> Work required: Please write out every entry below exactly, leaving out any pictures.

> Provided material:
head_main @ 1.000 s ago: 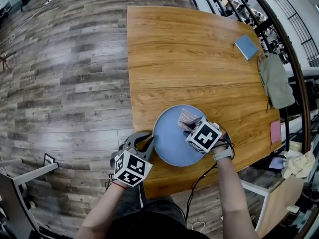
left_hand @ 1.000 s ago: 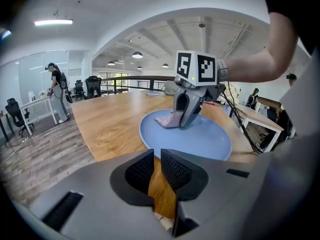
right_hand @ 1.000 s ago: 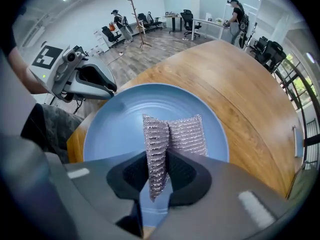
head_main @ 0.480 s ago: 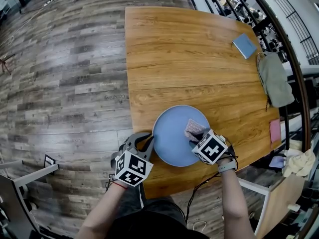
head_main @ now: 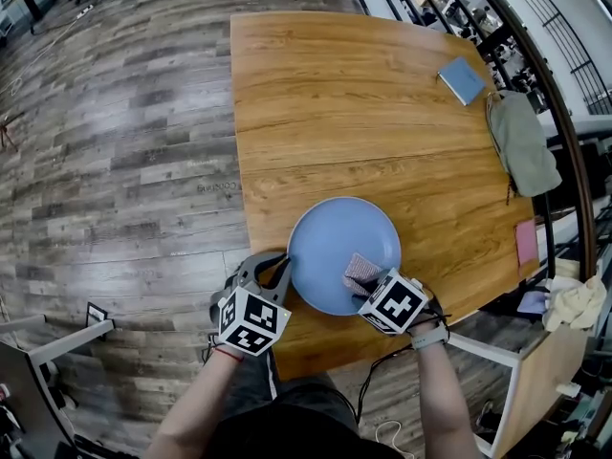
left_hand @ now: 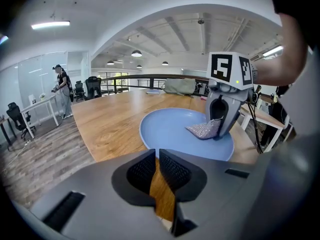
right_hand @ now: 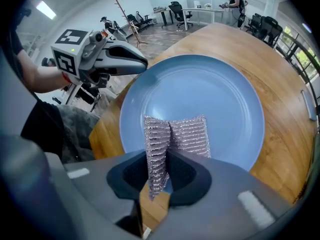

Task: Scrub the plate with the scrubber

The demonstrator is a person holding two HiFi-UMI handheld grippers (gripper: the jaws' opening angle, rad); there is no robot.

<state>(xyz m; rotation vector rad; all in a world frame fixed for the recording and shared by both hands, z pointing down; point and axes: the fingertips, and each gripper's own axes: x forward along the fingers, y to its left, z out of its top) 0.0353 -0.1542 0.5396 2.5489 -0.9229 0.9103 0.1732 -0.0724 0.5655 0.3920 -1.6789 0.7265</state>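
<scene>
A round blue plate point(head_main: 330, 242) lies near the front edge of the wooden table point(head_main: 344, 103). My right gripper point(head_main: 368, 285) is shut on a silvery mesh scrubber point(head_main: 360, 271), which rests folded on the plate's near right part. The right gripper view has the scrubber point(right_hand: 187, 134) pinched between the jaws over the plate point(right_hand: 200, 84). My left gripper point(head_main: 277, 268) sits at the plate's left rim. Its jaws are closing to a narrow gap; in the left gripper view only table wood shows between them point(left_hand: 156, 166), with the plate point(left_hand: 170, 129) just ahead.
A blue notebook point(head_main: 461, 79) and a grey-green cloth bag point(head_main: 524, 142) lie at the table's far right, and a pink card point(head_main: 526, 242) sits by the right edge. Wood-plank floor point(head_main: 124, 161) lies to the left. A person point(left_hand: 62, 91) stands far off.
My right gripper has dragged the scrubber from the plate's far right part toward its near edge. The left gripper has stayed at the plate's left rim.
</scene>
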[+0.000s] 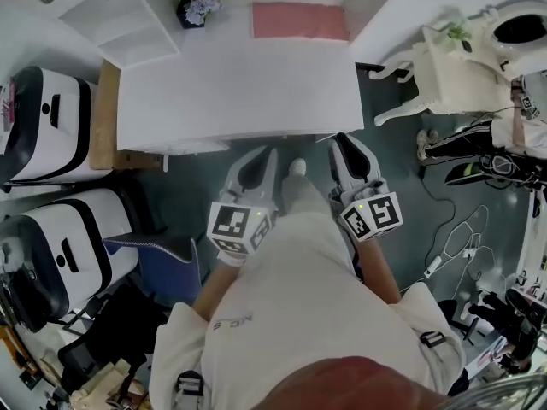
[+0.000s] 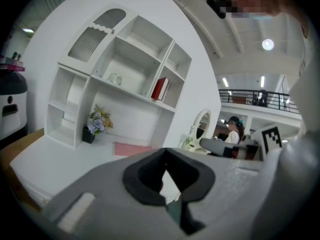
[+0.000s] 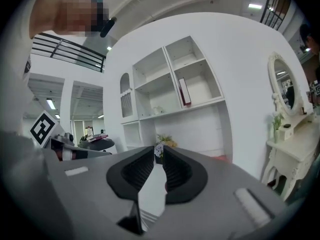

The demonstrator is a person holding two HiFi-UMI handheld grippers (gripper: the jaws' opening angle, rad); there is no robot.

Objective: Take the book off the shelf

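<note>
Dark floor [image 1: 402, 169] lies under the two grippers, which are held side by side just short of the front edge of a white desk [image 1: 239, 84]. The left gripper [image 2: 165, 153] has its pad tips pressed together with nothing between them. The right gripper [image 3: 159, 151] has its pads a narrow slit apart, and that slit is empty too. Both point across the desk toward the back wall. At the far side of the desk top lie a pink mat [image 1: 299, 20] and a pot of flowers [image 1: 198, 2]. Above them rises the white shelf [image 3: 165, 79]. The red book [image 3: 184, 91] is in its right-hand compartment, against that compartment's left wall, well apart from both grippers and higher than them. It stands on end with its long axis up and down and its narrow edge facing out into the room.
</note>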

> Answer for the task:
head_main @ 1.000 s ago: 
left_hand @ 1.000 s ago: 
right_hand @ 1.000 s ago: 
head_main @ 0.480 s ago: 
head_main @ now: 
left_hand @ now: 
right_hand @ now: 

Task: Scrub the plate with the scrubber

The demonstrator is a person holding two HiFi-UMI handheld grippers (gripper: the jaws' opening angle, rad); there is no robot.

<state>(xyz m; rotation vector rad; all in a world frame fixed for the recording and shared by both hands, z pointing down; point and axes: the fingertips, and each gripper's own axes: x forward along the fingers, y to its left, z out of its top) 0.0353 -0.1542 0.5396 2.5489 -0.9229 0.9103 0.1732 -0.0724 0.5655 0.3920 -1.6789 0.7265</state>
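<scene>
A round blue plate point(head_main: 330, 242) lies near the front edge of the wooden table point(head_main: 344, 103). My right gripper point(head_main: 368, 285) is shut on a silvery mesh scrubber point(head_main: 360, 271), which rests folded on the plate's near right part. The right gripper view has the scrubber point(right_hand: 187, 134) pinched between the jaws over the plate point(right_hand: 200, 84). My left gripper point(head_main: 277, 268) sits at the plate's left rim. Its jaws are closing to a narrow gap; in the left gripper view only table wood shows between them point(left_hand: 156, 166), with the plate point(left_hand: 170, 129) just ahead.
A blue notebook point(head_main: 461, 79) and a grey-green cloth bag point(head_main: 524, 142) lie at the table's far right, and a pink card point(head_main: 526, 242) sits by the right edge. Wood-plank floor point(head_main: 124, 161) lies to the left. A person point(left_hand: 62, 91) stands far off.
My right gripper has dragged the scrubber from the plate's far right part toward its near edge. The left gripper has stayed at the plate's left rim.
</scene>
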[+0.000s] 
[+0.000s] 
[+0.000s] 

The demonstrator is a person holding two HiFi-UMI handheld grippers (gripper: the jaws' opening angle, rad); there is no robot.

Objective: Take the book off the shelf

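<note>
Dark floor [image 1: 402, 169] lies under the two grippers, which are held side by side just short of the front edge of a white desk [image 1: 239, 84]. The left gripper [image 2: 165, 153] has its pad tips pressed together with nothing between them. The right gripper [image 3: 159, 151] has its pads a narrow slit apart, and that slit is empty too. Both point across the desk toward the back wall. At the far side of the desk top lie a pink mat [image 1: 299, 20] and a pot of flowers [image 1: 198, 2]. Above them rises the white shelf [image 3: 165, 79]. The red book [image 3: 184, 91] is in its right-hand compartment, against that compartment's left wall, well apart from both grippers and higher than them. It stands on end with its long axis up and down and its narrow edge facing out into the room.
</note>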

This is the complete output for the exercise.